Dataset excerpts:
*** Begin section ***

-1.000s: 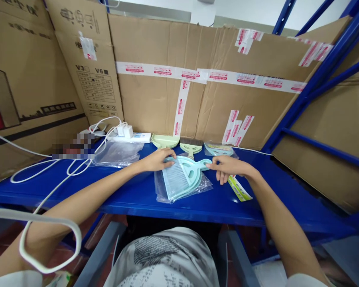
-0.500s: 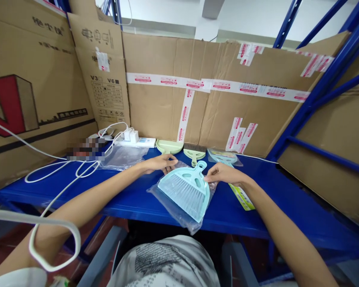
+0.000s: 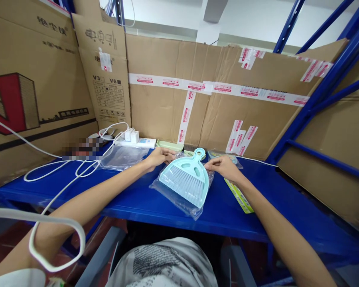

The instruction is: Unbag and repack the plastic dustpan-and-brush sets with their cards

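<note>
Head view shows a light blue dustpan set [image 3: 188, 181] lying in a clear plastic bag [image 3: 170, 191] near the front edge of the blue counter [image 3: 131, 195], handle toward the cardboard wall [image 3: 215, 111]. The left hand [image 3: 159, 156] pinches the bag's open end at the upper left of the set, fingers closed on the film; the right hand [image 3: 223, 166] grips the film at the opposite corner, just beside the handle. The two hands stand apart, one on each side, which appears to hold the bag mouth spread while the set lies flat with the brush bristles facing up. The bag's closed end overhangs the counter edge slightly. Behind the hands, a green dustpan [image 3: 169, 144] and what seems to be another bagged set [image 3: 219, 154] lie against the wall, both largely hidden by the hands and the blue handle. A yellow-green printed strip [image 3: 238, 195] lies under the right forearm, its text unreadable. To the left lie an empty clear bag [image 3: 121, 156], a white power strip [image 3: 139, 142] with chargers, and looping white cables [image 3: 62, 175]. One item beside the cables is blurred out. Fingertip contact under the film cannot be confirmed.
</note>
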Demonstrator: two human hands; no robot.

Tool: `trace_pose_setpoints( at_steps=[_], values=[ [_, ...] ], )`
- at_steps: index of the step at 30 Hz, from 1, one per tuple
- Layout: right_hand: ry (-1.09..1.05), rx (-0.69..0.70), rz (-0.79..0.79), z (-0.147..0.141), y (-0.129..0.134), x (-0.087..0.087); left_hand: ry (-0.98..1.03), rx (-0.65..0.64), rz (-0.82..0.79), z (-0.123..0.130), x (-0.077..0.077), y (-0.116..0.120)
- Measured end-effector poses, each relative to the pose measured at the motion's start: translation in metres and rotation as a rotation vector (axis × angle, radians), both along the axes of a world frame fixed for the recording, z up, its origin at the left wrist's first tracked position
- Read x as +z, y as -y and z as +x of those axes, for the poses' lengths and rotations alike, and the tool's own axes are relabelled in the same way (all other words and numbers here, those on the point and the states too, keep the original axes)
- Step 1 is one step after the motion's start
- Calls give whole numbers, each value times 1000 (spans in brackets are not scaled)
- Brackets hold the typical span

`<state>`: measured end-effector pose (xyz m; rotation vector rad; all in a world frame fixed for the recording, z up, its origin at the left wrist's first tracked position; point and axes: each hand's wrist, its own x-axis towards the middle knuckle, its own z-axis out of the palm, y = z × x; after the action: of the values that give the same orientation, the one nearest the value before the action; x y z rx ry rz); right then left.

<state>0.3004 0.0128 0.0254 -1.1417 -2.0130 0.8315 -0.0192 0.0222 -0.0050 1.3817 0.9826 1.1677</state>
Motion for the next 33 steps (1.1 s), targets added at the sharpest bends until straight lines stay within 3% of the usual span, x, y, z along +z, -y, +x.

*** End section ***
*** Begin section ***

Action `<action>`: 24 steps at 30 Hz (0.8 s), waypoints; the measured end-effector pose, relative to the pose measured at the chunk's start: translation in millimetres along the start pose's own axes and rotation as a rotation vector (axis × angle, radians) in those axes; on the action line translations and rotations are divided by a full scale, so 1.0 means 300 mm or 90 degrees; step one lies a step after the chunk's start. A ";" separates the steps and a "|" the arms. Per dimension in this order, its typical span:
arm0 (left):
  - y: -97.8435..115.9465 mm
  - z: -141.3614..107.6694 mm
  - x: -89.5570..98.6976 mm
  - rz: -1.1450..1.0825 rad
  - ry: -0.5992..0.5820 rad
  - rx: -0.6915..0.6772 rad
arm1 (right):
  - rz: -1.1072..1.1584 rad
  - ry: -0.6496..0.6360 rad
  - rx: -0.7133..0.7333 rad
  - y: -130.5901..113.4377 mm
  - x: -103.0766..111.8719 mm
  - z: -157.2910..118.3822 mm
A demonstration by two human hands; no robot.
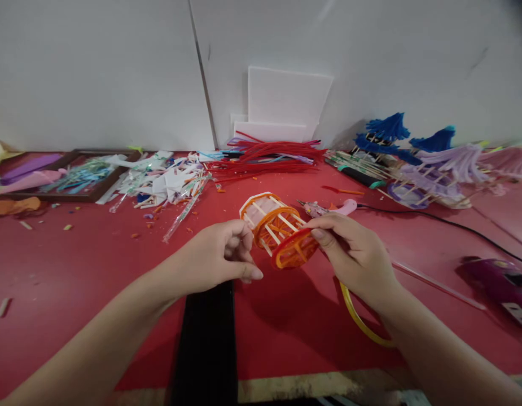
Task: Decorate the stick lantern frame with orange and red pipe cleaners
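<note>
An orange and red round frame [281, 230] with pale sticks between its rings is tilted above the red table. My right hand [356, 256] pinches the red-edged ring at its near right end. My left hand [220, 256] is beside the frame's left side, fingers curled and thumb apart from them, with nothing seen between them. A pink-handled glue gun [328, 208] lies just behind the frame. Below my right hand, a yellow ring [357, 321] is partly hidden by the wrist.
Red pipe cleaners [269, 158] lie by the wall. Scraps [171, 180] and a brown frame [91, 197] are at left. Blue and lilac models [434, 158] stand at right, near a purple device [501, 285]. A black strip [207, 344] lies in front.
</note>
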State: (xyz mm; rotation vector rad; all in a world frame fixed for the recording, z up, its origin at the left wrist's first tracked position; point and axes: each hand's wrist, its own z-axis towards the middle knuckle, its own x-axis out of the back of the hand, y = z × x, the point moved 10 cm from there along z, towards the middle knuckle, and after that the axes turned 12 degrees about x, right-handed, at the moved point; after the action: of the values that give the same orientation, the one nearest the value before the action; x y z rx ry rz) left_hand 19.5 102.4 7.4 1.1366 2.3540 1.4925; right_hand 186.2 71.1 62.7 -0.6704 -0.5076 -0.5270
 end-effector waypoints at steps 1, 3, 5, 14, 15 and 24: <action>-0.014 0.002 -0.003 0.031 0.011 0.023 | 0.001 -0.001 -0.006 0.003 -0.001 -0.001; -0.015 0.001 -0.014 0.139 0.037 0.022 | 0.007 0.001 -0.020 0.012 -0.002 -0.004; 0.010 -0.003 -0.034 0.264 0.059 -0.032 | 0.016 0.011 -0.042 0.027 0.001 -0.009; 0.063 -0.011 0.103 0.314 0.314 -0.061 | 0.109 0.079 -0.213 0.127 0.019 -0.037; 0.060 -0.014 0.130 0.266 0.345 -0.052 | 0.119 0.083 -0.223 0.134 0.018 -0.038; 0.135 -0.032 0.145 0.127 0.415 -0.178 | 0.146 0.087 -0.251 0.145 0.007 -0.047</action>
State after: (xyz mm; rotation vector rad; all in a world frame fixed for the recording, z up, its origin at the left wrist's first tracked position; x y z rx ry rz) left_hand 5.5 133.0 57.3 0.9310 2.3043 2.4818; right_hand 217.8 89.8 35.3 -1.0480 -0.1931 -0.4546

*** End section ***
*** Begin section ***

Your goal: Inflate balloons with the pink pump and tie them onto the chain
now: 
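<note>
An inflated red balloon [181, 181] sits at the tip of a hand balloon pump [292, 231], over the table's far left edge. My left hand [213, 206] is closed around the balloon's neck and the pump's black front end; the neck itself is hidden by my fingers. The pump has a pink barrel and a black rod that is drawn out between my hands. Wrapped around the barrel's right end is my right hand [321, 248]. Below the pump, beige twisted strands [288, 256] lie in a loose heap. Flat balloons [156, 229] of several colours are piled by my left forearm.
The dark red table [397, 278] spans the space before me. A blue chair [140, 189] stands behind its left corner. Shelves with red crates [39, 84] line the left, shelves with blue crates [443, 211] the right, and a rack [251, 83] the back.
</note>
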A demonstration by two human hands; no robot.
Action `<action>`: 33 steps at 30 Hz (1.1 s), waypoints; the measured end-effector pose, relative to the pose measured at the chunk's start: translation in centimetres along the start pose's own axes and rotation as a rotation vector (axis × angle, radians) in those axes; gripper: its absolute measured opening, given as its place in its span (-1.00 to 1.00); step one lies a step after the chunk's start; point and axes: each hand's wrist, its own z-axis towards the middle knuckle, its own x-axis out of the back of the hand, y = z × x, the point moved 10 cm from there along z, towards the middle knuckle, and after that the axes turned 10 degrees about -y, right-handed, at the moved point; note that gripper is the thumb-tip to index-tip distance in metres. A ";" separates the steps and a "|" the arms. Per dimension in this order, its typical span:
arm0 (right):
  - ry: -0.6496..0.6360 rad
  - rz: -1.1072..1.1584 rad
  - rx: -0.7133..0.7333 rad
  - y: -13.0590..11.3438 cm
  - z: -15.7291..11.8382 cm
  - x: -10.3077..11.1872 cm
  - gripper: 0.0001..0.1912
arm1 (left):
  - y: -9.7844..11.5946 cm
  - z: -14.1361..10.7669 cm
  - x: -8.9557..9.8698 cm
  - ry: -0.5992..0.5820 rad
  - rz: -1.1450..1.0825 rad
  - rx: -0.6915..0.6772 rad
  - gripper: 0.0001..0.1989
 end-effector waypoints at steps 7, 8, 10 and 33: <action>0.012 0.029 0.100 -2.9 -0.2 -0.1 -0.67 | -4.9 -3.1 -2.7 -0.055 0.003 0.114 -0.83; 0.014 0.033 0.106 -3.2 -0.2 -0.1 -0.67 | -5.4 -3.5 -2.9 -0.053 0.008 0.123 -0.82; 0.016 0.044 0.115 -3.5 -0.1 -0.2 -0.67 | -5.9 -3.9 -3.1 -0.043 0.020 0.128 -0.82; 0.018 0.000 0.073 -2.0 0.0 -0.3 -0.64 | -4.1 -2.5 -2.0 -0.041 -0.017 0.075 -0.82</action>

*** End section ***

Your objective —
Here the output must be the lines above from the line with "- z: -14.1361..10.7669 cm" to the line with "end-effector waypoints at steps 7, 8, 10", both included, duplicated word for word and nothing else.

Task output —
  - z: -14.1361..10.7669 cm
  - x: -8.9557..9.8698 cm
  - ry: -0.5992..0.5820 rad
  - rz: -1.1450..1.0825 rad
  - rx: -0.6915..0.6772 rad
  - gripper: 0.0001..0.1989
 end-effector waypoints at steps 7, 8, 10 and 33: <action>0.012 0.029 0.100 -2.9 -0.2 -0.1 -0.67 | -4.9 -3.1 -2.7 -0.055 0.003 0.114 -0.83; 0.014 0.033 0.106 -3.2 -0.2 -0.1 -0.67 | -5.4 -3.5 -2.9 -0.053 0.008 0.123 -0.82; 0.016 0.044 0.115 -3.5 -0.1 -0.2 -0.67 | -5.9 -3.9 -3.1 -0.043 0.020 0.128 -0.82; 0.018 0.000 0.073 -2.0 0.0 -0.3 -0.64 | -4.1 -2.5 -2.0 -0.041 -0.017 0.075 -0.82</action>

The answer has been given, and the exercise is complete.